ABSTRACT
A many-body, coarse-grain model, termed the product gas mixture model, is presented that accurately describes the thermodynamic behaviour of molecular mixtures. The coarse-grain model is developed by first approximating the mixture as a van der Waals one-fluid, and subsequently applying an exponential-6 equation-of-state to describe the forces and energies between particles in the spirit of the many-body model pioneered by Pagonabarraga and Frenkel. Isothermal dissipative particle dynamics simulations are carried out at thermochemical states that occur during decomposition of a prototypical energetic material, RDX (1,3,5-trinitro-1,3,5-triazinane). The product gas mixture model performance is assessed by comparing to an explicit-molecule model and a hard-core coarse-grain model based on the exponential-6 pair potential. Overall, the many-body, coarse-grain model is shown to accurately capture the structural and thermodynamic properties for the wide variety of thermochemical states considered, while the hard-core coarse-grain model cannot. The many-body, coarse-grain model overcomes the issues of transferability, scaling consistency and unphysical ordered phase behaviour that often afflict coarse-grain models.
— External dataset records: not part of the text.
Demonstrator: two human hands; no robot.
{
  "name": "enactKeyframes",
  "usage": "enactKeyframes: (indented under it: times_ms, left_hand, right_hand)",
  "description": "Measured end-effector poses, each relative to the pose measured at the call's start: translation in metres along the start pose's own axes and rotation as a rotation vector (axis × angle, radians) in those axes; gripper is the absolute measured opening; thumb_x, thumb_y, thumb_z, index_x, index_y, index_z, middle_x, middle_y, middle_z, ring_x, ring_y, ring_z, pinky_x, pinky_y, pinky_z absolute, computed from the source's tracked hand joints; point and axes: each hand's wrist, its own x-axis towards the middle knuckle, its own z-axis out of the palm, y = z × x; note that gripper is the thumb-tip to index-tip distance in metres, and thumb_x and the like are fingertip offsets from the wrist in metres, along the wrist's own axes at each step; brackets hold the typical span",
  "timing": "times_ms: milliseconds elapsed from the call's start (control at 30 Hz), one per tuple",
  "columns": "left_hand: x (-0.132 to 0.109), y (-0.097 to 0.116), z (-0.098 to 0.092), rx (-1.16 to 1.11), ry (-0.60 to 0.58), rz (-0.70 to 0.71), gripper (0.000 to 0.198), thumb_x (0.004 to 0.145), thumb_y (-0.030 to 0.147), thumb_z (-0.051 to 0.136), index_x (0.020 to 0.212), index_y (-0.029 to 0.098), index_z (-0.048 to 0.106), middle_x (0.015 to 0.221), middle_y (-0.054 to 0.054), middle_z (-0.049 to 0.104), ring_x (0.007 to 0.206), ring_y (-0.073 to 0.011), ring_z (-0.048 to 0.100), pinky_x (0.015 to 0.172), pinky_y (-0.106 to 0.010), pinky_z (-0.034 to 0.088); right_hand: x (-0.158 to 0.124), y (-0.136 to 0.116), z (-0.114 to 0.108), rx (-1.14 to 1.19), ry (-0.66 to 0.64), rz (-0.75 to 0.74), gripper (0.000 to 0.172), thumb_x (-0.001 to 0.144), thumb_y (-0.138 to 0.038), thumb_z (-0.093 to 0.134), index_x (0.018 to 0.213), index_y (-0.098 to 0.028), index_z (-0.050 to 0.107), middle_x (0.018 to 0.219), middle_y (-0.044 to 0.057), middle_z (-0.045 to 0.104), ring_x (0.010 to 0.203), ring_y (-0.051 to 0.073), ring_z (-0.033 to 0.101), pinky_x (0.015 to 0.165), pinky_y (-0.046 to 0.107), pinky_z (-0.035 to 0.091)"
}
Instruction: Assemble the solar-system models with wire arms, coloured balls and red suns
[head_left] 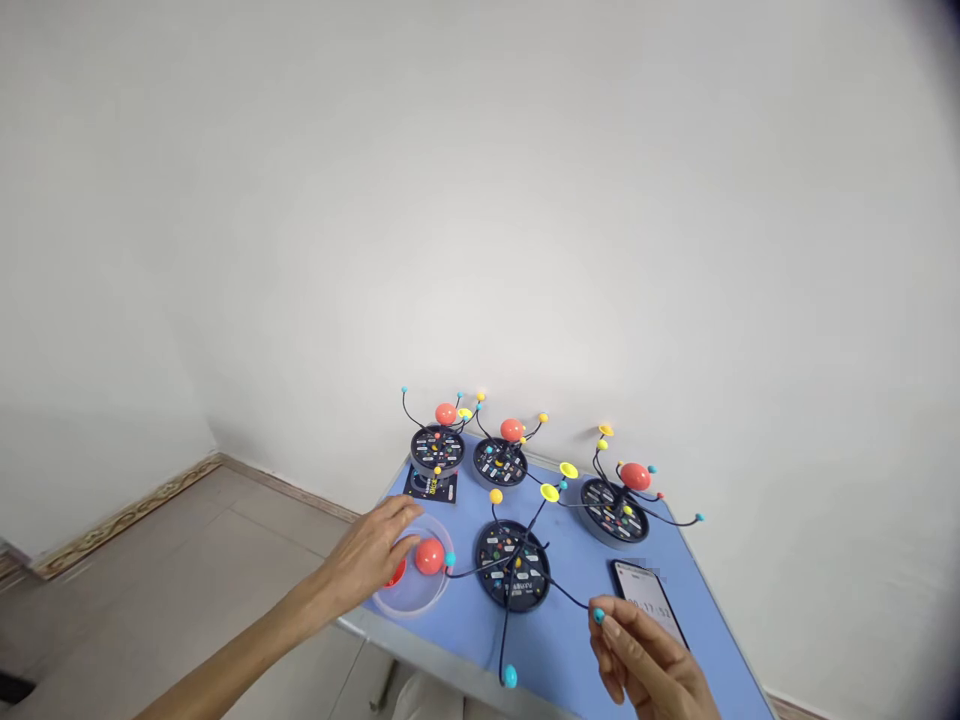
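The right hand (649, 665) has its fingers (611, 630) pressed together, pinching a cyan bead (598, 617) at the tip of a thin black wire. The wire runs back to the round black base (512, 566) at the front of the blue bench (570, 640). The left hand (367, 552) is spread open over a clear plastic dish (415, 600), with its fingers (397, 515) just beside an orange-red ball (430, 556) lying in the dish. Whether they touch the ball is hard to tell. A second red piece (395, 572) lies in the dish, partly hidden by the hand.

Three further bases stand behind: left (437, 450), middle (499, 462) and right (613, 510). Each already carries a raised red ball and upswept wires tipped with beads. The front base has no ball on it, and its wires are still splayed, with one cyan bead (510, 677) at the bench edge. A smartphone (651, 600) lies near the right hand, and a black printed card (431, 486) lies by the left rear base.
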Motion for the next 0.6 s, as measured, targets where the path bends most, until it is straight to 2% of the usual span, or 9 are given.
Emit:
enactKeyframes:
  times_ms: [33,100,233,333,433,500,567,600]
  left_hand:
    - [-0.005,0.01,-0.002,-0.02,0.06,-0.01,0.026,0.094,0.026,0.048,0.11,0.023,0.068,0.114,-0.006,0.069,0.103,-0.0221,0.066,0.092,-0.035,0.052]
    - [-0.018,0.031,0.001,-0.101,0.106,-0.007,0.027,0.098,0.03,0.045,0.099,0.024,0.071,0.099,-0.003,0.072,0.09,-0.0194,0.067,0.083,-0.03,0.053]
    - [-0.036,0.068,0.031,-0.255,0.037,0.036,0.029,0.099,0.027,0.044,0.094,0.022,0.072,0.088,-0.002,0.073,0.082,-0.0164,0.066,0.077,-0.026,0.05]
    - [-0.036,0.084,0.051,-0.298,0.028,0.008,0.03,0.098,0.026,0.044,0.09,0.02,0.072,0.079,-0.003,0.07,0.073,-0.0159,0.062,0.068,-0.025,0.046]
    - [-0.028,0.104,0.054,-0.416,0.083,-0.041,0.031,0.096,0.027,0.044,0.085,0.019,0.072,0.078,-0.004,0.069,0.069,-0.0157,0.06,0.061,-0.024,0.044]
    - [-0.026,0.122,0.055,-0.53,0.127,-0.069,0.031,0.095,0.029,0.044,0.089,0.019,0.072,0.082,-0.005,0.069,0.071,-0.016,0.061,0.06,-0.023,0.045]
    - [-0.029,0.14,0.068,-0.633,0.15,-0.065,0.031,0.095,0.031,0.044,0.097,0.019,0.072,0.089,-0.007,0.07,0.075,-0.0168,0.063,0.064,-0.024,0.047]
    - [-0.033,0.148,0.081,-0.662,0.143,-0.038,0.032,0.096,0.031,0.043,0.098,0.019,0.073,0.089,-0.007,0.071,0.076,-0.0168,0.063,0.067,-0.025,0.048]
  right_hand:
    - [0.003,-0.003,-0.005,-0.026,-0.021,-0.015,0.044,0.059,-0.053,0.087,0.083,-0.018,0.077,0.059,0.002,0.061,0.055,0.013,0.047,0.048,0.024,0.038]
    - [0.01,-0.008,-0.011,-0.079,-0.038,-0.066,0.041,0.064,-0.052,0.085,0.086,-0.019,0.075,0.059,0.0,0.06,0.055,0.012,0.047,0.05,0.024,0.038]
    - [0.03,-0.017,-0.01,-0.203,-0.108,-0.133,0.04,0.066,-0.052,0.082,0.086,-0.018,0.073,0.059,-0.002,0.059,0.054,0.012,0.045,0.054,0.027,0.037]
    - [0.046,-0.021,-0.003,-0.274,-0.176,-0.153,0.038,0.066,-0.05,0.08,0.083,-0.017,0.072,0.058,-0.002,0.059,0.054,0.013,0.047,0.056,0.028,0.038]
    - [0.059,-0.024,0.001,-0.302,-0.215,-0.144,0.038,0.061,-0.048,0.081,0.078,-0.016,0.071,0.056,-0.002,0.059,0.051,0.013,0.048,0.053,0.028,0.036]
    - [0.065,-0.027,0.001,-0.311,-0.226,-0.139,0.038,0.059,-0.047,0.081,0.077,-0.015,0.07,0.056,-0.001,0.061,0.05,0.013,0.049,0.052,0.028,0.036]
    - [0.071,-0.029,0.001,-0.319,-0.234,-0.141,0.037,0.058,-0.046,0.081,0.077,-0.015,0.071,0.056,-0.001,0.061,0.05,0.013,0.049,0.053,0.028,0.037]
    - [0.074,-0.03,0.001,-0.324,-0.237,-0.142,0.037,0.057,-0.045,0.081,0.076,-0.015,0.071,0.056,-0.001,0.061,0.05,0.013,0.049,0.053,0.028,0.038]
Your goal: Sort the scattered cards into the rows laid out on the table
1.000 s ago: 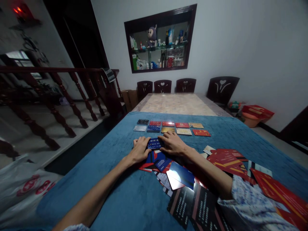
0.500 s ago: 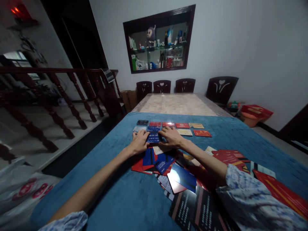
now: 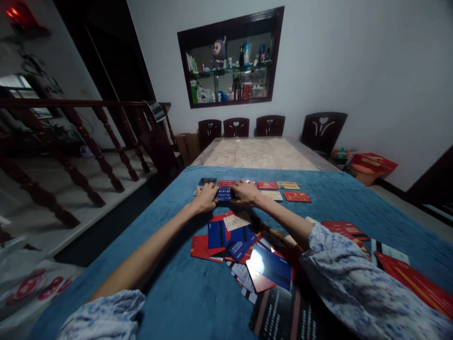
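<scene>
Between my two hands a blue card (image 3: pixel 224 193) lies at the second row of cards, its left edge gripped by my left hand (image 3: pixel 205 197) and its right edge by my right hand (image 3: pixel 246 193). Behind it runs a row with a black card (image 3: pixel 207 181), red cards (image 3: pixel 267 185) and a yellowish card (image 3: pixel 288 185). Right of my right hand are a cream card (image 3: pixel 273 195) and a red card (image 3: pixel 297 196). Nearer me is a loose, overlapping pile with blue cards (image 3: pixel 216 234), a beige card (image 3: pixel 237 220) and black cards (image 3: pixel 272 309).
More red cards (image 3: pixel 343 230) and a red packet (image 3: pixel 414 278) lie on the blue cloth (image 3: pixel 170 283) at the right. Chairs (image 3: pixel 271 126) stand beyond the bare table end (image 3: pixel 255 153). A white plastic bag (image 3: pixel 35 283) is at the lower left.
Both hands have moved forward, away from the pile, with the blue card between them, up against the second row. The beige card in the pile is now more exposed.
</scene>
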Motion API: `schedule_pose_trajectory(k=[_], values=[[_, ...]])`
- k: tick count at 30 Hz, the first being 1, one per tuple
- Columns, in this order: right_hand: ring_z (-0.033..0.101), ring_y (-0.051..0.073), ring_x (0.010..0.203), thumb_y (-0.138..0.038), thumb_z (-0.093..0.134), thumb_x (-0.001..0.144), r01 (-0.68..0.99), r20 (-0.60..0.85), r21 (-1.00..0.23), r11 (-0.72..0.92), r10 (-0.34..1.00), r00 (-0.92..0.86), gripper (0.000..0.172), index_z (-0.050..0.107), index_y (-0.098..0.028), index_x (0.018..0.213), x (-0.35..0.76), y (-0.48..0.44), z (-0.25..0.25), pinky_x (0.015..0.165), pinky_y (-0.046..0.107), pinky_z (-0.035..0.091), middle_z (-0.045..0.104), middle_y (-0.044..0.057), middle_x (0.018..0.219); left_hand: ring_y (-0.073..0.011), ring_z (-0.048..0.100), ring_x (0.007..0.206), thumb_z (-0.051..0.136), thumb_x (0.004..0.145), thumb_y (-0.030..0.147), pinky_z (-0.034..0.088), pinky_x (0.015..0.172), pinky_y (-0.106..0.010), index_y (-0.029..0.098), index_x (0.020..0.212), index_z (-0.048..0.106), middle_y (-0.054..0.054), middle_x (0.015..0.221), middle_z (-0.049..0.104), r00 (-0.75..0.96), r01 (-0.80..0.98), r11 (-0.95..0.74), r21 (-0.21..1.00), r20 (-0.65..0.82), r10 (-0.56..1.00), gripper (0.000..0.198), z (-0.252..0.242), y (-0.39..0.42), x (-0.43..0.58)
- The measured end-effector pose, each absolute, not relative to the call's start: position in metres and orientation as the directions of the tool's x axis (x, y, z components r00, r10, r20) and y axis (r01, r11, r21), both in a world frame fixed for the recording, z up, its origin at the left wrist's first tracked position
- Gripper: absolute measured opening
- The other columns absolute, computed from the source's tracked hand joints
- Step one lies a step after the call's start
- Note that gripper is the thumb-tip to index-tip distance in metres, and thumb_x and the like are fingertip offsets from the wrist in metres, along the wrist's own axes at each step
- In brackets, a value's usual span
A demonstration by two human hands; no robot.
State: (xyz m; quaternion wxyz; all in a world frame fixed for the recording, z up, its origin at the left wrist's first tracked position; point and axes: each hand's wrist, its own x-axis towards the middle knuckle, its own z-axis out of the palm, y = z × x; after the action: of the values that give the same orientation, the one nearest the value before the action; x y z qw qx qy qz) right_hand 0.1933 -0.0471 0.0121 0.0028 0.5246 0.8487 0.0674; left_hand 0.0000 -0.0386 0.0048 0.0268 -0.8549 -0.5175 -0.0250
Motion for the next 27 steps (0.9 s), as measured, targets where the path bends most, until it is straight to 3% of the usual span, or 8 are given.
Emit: schedule_pose_trajectory(k=[17,27], values=[[0.050,0.037,0.120,-0.035,0.059,0.081,0.907,-0.061,0.129,0.402,0.916,-0.397,0.037,0.070,-0.016,0.112,0.183,-0.002,0.011,0.098,0.056,0.041,0.066,0.019,0.123,-0.0315,0.044,0.130,0.054,0.083,0.018,0.038,0.105,-0.056,0.026,0.127,0.054,-0.011,0.138,0.050,0.444,0.893,-0.446,-0.052,-0.045,0.895,0.045,-0.002,0.010,0.010],[0.052,0.036,0.123,-0.027,0.059,0.076,0.913,-0.114,0.146,0.381,0.923,-0.367,0.039,0.070,-0.019,0.112,0.178,0.008,0.015,0.100,0.056,0.042,0.066,0.017,0.124,-0.0299,0.051,0.126,0.056,0.081,0.019,0.043,0.104,-0.046,0.020,0.123,0.059,-0.014,0.133,0.055,0.471,0.877,-0.475,-0.066,-0.076,0.879,0.042,-0.001,0.020,0.010]])
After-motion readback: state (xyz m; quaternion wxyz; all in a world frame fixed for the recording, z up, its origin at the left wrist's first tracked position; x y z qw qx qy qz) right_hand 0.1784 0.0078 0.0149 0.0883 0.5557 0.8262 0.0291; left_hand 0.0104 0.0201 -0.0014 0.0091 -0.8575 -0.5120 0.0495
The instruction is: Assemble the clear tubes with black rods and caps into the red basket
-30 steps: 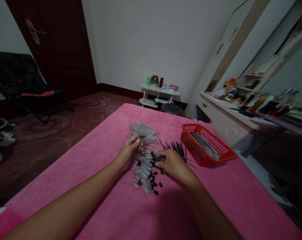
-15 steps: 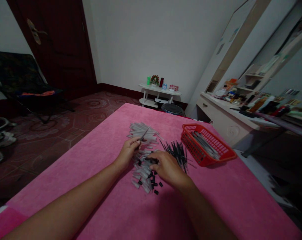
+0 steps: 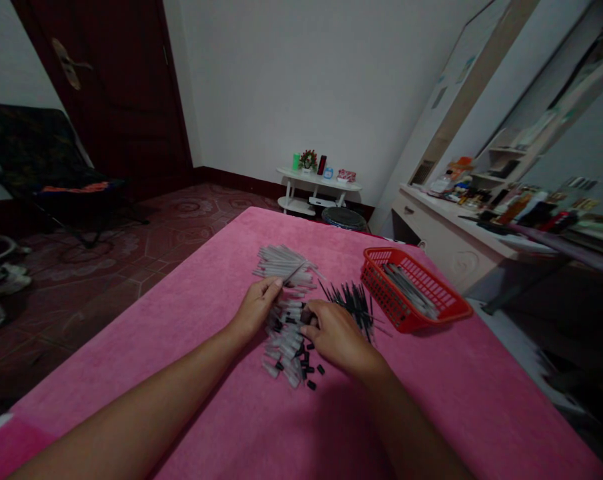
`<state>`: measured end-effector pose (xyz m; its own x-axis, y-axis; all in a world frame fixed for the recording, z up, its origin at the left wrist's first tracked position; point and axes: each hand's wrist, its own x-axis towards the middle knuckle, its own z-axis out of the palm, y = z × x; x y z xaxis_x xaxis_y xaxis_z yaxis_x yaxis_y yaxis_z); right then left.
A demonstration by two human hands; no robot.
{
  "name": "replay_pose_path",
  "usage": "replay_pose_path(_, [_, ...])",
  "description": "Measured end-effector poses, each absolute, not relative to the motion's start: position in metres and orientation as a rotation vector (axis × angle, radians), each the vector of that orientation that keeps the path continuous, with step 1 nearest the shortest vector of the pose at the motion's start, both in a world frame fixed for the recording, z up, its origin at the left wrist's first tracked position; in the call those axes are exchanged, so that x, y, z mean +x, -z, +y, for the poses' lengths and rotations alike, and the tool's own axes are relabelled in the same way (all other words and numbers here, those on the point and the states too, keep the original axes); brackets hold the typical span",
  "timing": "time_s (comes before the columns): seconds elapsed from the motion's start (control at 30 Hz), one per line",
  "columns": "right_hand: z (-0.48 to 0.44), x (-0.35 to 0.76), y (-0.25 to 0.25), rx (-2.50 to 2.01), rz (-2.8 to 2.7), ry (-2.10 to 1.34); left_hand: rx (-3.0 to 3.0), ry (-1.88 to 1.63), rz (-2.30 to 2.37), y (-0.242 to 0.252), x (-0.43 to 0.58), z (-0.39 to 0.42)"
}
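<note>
- In the head view, the left hand (image 3: 257, 303) pinches a slim pen barrel (image 3: 295, 272) between thumb and fingers, its far end slanting over the pale tubes (image 3: 276, 257).
- The right hand (image 3: 336, 333) curls its fingertips at the edge of the clear caps (image 3: 288, 347); whether it grips one cannot be told.
- The step looks like picking a small part; the next move calls for a fine pinch, as black plugs (image 3: 312, 385) crowd close.
- Dark refills (image 3: 356, 300) lie between this heap and a red basket (image 3: 406, 320) holding grey pens (image 3: 414, 293).
- Pink cloth (image 3: 231, 420) covers the worktop; beyond stand a white side table (image 3: 291, 171), dark door (image 3: 116, 100) and folding chair (image 3: 26, 147).
</note>
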<state>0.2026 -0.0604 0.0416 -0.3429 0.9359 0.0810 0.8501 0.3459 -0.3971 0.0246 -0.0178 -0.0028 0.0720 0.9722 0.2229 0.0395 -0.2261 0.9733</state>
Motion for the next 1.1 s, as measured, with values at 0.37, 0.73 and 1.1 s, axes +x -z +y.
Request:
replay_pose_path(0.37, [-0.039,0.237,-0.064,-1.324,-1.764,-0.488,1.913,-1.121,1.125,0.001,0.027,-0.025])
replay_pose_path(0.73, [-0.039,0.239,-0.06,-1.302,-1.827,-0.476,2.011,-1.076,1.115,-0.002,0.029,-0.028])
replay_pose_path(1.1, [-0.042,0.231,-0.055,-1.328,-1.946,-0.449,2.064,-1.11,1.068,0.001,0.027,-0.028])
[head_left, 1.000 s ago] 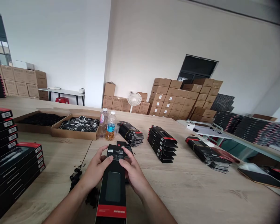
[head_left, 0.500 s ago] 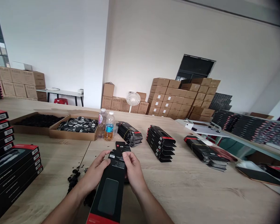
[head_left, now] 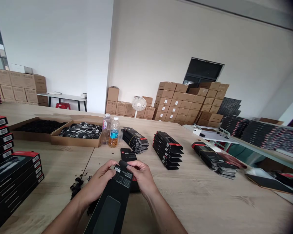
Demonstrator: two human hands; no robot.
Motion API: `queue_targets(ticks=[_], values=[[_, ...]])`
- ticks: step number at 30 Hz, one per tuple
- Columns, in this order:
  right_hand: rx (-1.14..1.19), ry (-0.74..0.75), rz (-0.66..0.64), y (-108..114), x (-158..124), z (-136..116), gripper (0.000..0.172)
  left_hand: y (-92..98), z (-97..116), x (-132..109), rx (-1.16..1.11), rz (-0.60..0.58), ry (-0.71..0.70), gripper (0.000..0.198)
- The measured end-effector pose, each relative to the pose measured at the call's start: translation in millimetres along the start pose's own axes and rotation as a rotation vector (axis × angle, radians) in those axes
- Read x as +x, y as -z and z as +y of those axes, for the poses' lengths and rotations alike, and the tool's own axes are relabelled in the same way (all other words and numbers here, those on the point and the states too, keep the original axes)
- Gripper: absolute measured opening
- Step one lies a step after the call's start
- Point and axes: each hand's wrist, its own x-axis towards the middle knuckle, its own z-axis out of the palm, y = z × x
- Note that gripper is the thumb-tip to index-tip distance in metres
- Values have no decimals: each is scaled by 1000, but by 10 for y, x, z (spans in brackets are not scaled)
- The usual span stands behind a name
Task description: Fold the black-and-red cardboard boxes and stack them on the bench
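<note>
A long black retail box (head_left: pixel 112 201) with a clear window is held over the wooden table (head_left: pixel 197 201), its far end with a white label up near my fingers. My left hand (head_left: pixel 99 183) grips that end from the left, thumb on top. My right hand (head_left: pixel 141 177) pinches the end flap from the right, fingers curled over it. Just beyond the hands another black box (head_left: pixel 128 154) lies flat on the table. Small black pieces (head_left: pixel 76 187) are scattered left of my left forearm.
Stacked black boxes (head_left: pixel 12 172) stand at the left edge. Two open cardboard trays (head_left: pixel 75 140) and two bottles (head_left: pixel 111 131) sit further back. Piles of flat black packaging (head_left: pixel 168 149) lie mid-table and to the right. Cardboard cartons (head_left: pixel 190 104) and a fan (head_left: pixel 139 104) stand by the wall.
The box has slid toward me and tilted left, its red end now out of view. My right fingers have closed over the end flap.
</note>
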Motion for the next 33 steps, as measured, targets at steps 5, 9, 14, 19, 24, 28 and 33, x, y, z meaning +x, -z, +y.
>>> queue_targets(ticks=[5, 9, 14, 19, 24, 28, 33], values=[[114, -48, -57, 12, -30, -25, 34, -8, -9, -8, 42, -53, -14, 15], [281, -315, -150, 18, -57, -16, 35, -28, -26, -11, 123, -123, -51, 16], [272, -418, -194, 20, -85, -50, 30, -6, -86, -22, 189, -107, -19, 24], [180, -202, -163, -13, -106, -114, 32, 10, -148, -18, 219, -51, 3, 43], [197, -189, -170, -30, -111, -120, 31, -4, -180, 3, 174, -72, -32, 45], [242, -229, -160, -35, -114, -119, 32, -18, -176, 23, 73, -81, -43, 40], [247, -235, -156, -60, -164, -203, 33, -36, -163, 25, -98, -70, -20, 36]])
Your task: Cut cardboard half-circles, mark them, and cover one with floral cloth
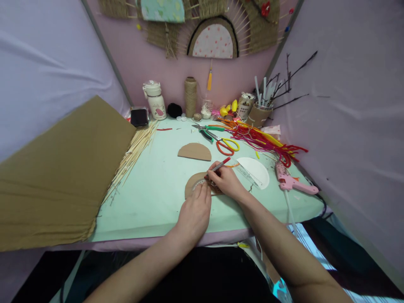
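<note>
While the left hand (195, 210) presses down from the near side, the cardboard half-disc (190, 185) lies right under its fingers — straight edge toward the person, long axis approx. L–R, arc facing away. A clear protractor (198, 182) sits on the card, partly covered by those fingers. The right hand (226, 179), nearer the card's R half, has a red-ended pen (223, 162) clamped btwn thumb & fingers; the pen leans up to the R, its lower end just beyond the L fingertips, over the card. L grip: fingers together & laid flat, nothing pinched, just pressing. Whether the nib touches the card I can't tell — too small & shaded. A 2nd half-disc (194, 151), also brown, lies near, on the far side, apart from both hands; a white half-disc (256, 169) is off to the R, w/ a clear ruler (246, 174) along its edge.
</note>
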`<control>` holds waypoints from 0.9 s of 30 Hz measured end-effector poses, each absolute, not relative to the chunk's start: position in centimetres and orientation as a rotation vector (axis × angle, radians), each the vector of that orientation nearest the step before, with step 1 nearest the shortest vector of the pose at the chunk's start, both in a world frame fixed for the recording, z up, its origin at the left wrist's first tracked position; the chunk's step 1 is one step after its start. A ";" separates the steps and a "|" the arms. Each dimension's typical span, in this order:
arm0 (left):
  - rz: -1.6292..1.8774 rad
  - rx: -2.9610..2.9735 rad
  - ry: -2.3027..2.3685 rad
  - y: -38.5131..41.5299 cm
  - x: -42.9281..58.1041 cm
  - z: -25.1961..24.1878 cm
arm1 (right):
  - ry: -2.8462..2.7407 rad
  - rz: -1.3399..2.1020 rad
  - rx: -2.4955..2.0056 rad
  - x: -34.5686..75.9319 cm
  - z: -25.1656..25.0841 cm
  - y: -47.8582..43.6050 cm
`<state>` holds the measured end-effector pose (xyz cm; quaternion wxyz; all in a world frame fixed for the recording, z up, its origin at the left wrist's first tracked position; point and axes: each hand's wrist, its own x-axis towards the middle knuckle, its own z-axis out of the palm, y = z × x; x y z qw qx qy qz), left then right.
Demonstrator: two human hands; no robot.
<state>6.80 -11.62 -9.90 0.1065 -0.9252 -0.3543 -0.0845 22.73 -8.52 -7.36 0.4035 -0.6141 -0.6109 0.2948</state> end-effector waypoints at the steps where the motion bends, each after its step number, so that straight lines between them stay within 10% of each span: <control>1: -0.256 -2.727 -1.046 -11.6 6.8 -9.9 | -1.541 0.747 -1.548 22.7 -7.4 -8.5; 27: -0.526 -2.835 -1.054 -11.5 5.9 -10.3 | -1.293 0.654 -1.439 23.5 -7.6 -8.8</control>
While specific thermochemical conditions related to RDX decomposition are considered, the results are generally applicable to the thermodynamic behaviour of other fluid mixtures at both moderate and extreme conditions.
Acknowledgments
The authors wish to acknowledge insightful discussions with Michael Sellers (Bryan Research and Engineering; previously the Army Research Laboratory (ARL)), Gabriel Stoltz (École des Ponts ParisTech), Michael E. Fortunato (University of Florida), Patrick G. Lafond and Sergei Izvekov (ARL). J. Matthew Mansell acknowledges the support from the Department of Defense (DoD) High Performance Computing Modernization Program (HPCMP) Internship Program [project number HIP-17-015]. Martin Lísal acknowledges the support from the Army Research Office (project No. W911NF-16-1-0566) and the Czech Science Foundation (project No. 16-12291S). James P. Larentzos and John K. Brennan acknowledge the support from the Office of Naval Research (Advanced Energetic Materials programme). This work was supported in part by a grant of computer time from the DoD HPCMP at the ARL DoD Supercomputing Resource Centre (ARL DSRC).
Disclosure statement
No potential conflict of interest was reported by the authors.
Notes
1. The nomenclature found in the literature, many-body dissipative particle dynamics (MDPD), can be misleading. Strictly, ‘MDPD’ refers to a particular type of conservative force, i.e. local density-dependent forces as opposed to a unique DPD variant or set of equations-of-motion. Nothing precludes the implementation of an ‘MDPD model’ in a method other than DPD, such as molecular dynamics or Monte Carlo. As such, the nomenclature ‘CG many-body potential’ is used throughout this work.